Assignment
Whatever the data contains, copy all of it exactly.

Provided data
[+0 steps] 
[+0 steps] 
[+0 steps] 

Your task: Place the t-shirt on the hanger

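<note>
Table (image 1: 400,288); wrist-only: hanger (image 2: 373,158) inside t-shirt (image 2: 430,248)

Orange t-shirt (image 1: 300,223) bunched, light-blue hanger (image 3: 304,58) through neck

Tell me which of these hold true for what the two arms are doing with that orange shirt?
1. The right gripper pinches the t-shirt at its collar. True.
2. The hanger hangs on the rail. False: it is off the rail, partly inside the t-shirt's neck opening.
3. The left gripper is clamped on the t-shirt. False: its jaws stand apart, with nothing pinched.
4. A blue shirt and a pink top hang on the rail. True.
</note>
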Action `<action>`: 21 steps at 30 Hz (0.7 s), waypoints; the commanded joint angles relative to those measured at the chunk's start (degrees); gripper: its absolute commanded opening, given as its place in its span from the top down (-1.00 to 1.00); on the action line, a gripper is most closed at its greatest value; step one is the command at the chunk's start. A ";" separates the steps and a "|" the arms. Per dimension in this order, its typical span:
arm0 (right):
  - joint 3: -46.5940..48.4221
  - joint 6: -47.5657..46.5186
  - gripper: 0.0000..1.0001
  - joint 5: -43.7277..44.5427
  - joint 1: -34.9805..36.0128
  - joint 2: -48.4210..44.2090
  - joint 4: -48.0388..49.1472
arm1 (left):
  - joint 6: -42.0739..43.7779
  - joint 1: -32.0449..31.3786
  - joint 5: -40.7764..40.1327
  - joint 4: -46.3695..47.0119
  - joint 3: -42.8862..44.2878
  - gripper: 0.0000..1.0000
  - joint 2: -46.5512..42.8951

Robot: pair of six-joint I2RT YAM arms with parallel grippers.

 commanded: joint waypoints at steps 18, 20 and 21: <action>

The answer
[+0 steps] 
[+0 steps] 
[+0 steps] 

Your task: Place the t-shirt on the hanger

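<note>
Table (image 1: 400,288); wrist-only: hanger (image 2: 373,158) inside t-shirt (image 2: 430,248)

Orange t-shirt (image 1: 300,223) bunched, light-blue hanger (image 3: 304,58) through neck

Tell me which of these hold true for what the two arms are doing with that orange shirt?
1. The right gripper pinches the t-shirt at its collar. True.
2. The hanger hangs on the rail. False: it is off the rail, partly inside the t-shirt's neck opening.
3. The left gripper is clamped on the t-shirt. False: its jaws stand apart, with nothing pinched.
4. A blue shirt and a pink top hang on the rail. True.
</note>
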Action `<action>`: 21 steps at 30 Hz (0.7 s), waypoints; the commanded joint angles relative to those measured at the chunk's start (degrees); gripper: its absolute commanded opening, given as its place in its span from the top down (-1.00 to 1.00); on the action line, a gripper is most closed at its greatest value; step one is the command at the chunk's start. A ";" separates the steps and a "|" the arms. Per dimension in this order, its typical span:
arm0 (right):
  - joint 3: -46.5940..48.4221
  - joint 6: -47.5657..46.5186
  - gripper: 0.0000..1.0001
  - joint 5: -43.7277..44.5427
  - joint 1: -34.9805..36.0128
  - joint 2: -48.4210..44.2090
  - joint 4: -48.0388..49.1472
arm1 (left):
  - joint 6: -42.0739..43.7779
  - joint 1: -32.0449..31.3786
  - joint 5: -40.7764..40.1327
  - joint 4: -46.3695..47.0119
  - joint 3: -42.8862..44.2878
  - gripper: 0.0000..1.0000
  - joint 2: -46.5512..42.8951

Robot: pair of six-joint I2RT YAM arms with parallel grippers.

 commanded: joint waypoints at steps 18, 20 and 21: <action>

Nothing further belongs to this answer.